# ASSIGNMENT
Word for word, copy the entire listing.

--- START ---

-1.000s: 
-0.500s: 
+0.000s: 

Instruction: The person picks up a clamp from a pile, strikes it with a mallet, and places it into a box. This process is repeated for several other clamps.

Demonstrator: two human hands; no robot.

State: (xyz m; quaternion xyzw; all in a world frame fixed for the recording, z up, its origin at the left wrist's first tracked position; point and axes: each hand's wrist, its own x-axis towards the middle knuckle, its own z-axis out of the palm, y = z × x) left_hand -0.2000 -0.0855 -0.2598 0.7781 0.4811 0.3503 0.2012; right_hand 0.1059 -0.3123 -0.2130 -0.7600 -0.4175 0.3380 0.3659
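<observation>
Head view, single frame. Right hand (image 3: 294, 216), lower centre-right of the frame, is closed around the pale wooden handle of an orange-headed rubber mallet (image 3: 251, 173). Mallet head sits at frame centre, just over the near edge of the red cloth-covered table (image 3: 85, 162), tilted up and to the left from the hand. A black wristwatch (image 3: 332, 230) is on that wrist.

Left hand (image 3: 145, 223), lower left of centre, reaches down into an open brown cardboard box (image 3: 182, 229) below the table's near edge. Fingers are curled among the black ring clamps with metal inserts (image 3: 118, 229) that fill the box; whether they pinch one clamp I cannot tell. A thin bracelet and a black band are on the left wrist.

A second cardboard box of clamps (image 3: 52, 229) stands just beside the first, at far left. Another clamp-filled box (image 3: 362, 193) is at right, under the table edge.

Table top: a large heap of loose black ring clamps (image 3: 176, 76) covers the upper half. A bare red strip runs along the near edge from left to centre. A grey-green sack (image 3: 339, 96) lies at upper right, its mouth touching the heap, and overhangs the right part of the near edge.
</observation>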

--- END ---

# TASK ANSWER
-1.000s: 
-0.500s: 
+0.000s: 

Instruction: The person picks up a clamp from a pile, strikes it with a mallet, and places it into a box. This process is repeated for several other clamps.

Demonstrator: two human hands; no robot.

State: (xyz m; quaternion xyzw; all in a world frame fixed for the recording, z up, its origin at the left wrist's first tracked position; point and axes: each hand's wrist, its own x-axis towards the middle knuckle, its own z-axis out of the palm, y = z × x) left_hand -0.2000 -0.0855 -0.2598 0.7781 0.4811 0.3503 0.2012; right_hand 0.1059 -0.3123 -0.2130 -0.7600 -0.4175 0.3380 0.3659
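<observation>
Head view, single frame. Right hand (image 3: 294, 216), lower centre-right of the frame, is closed around the pale wooden handle of an orange-headed rubber mallet (image 3: 251, 173). Mallet head sits at frame centre, just over the near edge of the red cloth-covered table (image 3: 85, 162), tilted up and to the left from the hand. A black wristwatch (image 3: 332, 230) is on that wrist.

Left hand (image 3: 145, 223), lower left of centre, reaches down into an open brown cardboard box (image 3: 182, 229) below the table's near edge. Fingers are curled among the black ring clamps with metal inserts (image 3: 118, 229) that fill the box; whether they pinch one clamp I cannot tell. A thin bracelet and a black band are on the left wrist.

A second cardboard box of clamps (image 3: 52, 229) stands just beside the first, at far left. Another clamp-filled box (image 3: 362, 193) is at right, under the table edge.

Table top: a large heap of loose black ring clamps (image 3: 176, 76) covers the upper half. A bare red strip runs along the near edge from left to centre. A grey-green sack (image 3: 339, 96) lies at upper right, its mouth touching the heap, and overhangs the right part of the near edge.
</observation>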

The answer has been given, and the exercise is done.